No país chamado Divinolândia os indivíduos eram híbridos de carne e sonhos. A exploração do sentimento religioso deu um sentido especial à vida da maioria dos divinolandenses, quando uma criação maravilhosa levou muitos ao delírio e alguns sortudos ao pódio máximo da fama.
Surgiu então uma profissão, dita sagrada — a de “vendedor de travesseiros para sonhar”.
O povão suspirava de alívio, pois teria enfim chegado o momento de ter sonhos gloriosos. Os travesseiros vendidos eram para produzir sonhos fantásticos e eletrizantes. A maioria foi envolvida num misterioso clima dos sonhos extraordinários que os travesseiros produziam. Repentinamente, essa descoberta fez o comércio se expandir de forma geométrica. Por fim, já existiam os comerciantes que vendiam travesseiros de duas faces; uma face para sonhos bons, e outra para sonhos de terror e suspense. Desse modo, os astutos vendedores faturavam mais, pois vendiam um pelo preço de dois.

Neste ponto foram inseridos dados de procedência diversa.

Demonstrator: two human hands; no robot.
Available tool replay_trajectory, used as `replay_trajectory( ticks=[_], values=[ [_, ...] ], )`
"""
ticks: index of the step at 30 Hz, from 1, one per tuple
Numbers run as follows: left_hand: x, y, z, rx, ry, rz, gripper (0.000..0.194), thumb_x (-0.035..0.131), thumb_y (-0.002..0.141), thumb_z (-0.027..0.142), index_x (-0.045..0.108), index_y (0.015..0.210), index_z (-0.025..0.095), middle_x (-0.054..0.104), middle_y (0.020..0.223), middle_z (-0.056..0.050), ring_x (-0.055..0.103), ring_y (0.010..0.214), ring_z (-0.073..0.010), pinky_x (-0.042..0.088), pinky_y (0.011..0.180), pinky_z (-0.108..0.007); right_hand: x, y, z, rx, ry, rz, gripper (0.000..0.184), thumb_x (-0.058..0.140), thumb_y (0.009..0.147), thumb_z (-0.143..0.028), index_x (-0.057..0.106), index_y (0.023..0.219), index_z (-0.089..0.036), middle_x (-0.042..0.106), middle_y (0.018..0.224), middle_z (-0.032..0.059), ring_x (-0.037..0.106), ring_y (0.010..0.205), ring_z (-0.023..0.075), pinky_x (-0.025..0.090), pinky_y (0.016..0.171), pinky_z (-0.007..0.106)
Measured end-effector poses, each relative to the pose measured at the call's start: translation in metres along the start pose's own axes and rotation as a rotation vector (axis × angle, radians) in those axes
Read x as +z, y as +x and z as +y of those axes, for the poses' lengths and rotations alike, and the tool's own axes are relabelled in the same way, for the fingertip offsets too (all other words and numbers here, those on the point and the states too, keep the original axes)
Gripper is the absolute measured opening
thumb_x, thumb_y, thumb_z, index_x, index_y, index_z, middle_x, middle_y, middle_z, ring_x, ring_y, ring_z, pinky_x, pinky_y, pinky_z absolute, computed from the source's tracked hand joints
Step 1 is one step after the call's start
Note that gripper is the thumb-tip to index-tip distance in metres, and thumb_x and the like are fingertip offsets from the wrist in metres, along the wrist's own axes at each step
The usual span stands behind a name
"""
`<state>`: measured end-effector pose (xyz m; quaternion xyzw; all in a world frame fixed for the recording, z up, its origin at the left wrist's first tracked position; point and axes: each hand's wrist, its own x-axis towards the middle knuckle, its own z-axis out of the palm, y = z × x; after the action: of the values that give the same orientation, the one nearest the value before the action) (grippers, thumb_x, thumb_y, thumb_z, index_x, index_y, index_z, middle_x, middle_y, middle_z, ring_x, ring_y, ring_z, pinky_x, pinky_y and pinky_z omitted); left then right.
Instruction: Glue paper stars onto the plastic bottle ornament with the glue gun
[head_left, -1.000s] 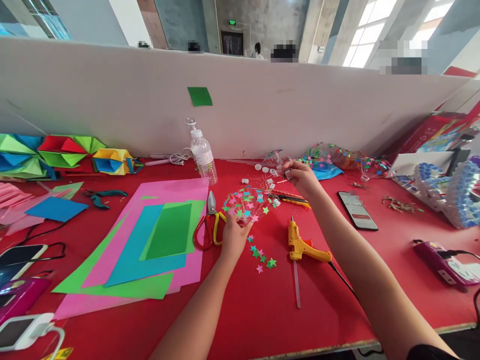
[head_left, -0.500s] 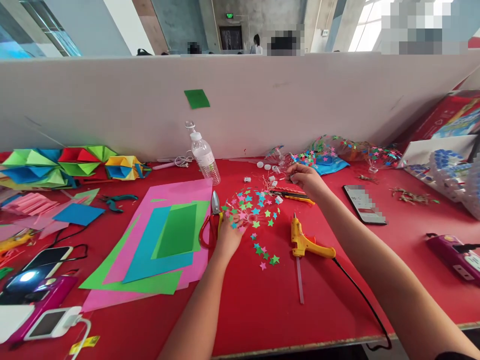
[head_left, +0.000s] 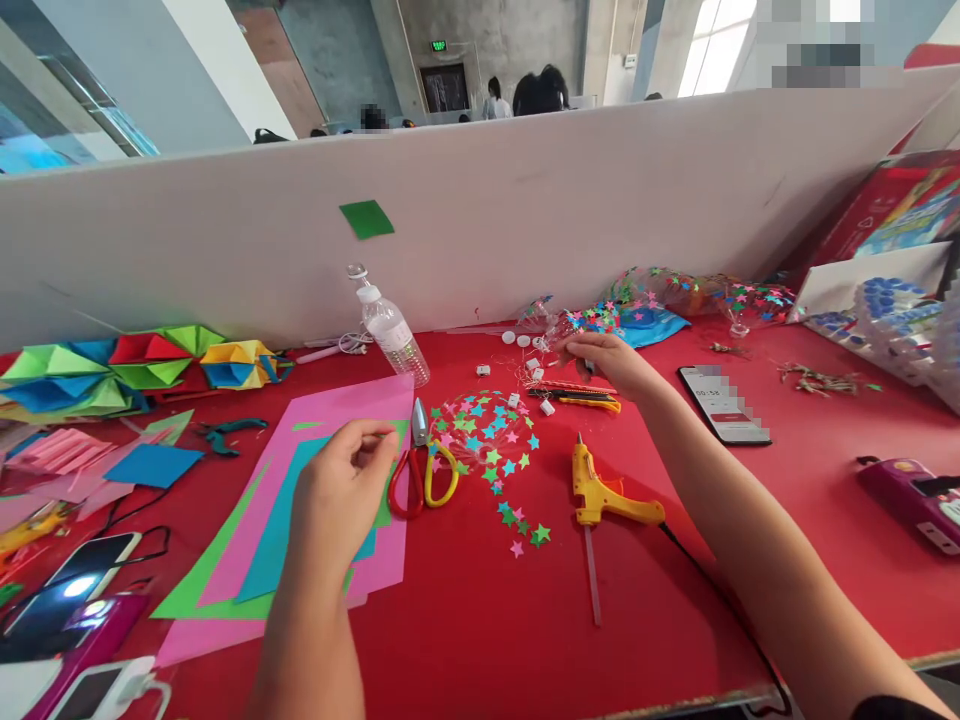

Alguns de Divinolândia, inutilmente, propagavam que os sonhos eram conteúdos vindos da mente, mas não eram compreendidos pela massa ignara que achava que os travesseiros captavam algo do ar para dentro das cabeças adormecidas sobre os travesseiros miraculosos.
Os que faziam parte da elite da sociedade achavam tudo aquilo ridículo e não mais suportavam o “frenesi” de gente à procura de travesseiros para sonhar. Estes começaram a estudar nos livros da velha biblioteca central e ficaram a par da cultura fundadora daquele povo. Estudaram tanto nos pergaminhos que a palavra SONHO ficou maior do que os versos que a continha. Fizeram inúmeras reuniões no sentido de acabar com o devaneio travesseiral dos sonhadores.
A febre de sonhos que caiu sobre Divinolândia estava prejudicando até a vida econômica do país, pois de todos os produtos de exportação, só a venda de travesseiros para sonhar é que estava a todo vapor.
As pessoas situadas no topo da aristocracia, que também sonhavam aleatoriamente sonhos, ora bons, ora terrificantes sem necessidade dos travesseiros, tiveram uma ideia, e, de comum acordo, começaram a espalhá-la aos quatro cantos do país. Já que lutar contra os travesseiros e os seus vendedores era uma tarefa inglória e fadada ao insucesso, só lhes restavam uma única alternativa: propagar cientificamente que os sonhos não existem, por não ser algo demonstrável ou palpável.
Aos que diziam que os travesseiros produziam sonhos, os da elite cultural respondiam: “Isso é uma ilusão!”- “Isso é uma loucura”.
Aos que diziam que vivenciaram os sonhos, e por isso, estavam certos que eles existiam, os estudiosos dos livros da grande biblioteca, retrucavam: “os sonhos não existem!”. Mas entre os dois grupos em atrito havia os moderados que apesar de não concordarem com travesseiros produtores de sonhos, não asseveravam que sonhos eram loucuras ou ilusões, pois, criam perfeitamente que ao sonhar, o ser humano estava entrando em contato com o seu conteúdo mental reprimido ou excluído da consciência, e compreendiam que as racionalizações que constituíam o real do seu dia-a-dia eram determinadas por forças provindas de um porão obscuro denominado INCONSCIENTE.
Mas, eis que um da elite cética cultural de Divinolândia, numa noite solene, teve um sonho fantástico em que um dragão denominado “Ciência” lhe apareceu em vestes brancas fazendo uma destradução de Atos 2: 17, da qual ele gravara só essa parte, que diz: “Nos últimos dias, digo eu, derramarei do meu espírito sobre toda a carne. Naqueles dias os vossos jovens não mais terão visões nem os vossos velhos terão mais sonhos”.
Um deles tinha tanta certeza de que chegaria esse dia, que uma noite sonhou que o dragão da ciência aparecia todo resplandecente à sua frente, bradando: “Tenha fé, tenha fé, não esmoreça que esse dia chegará, e não tardará!”.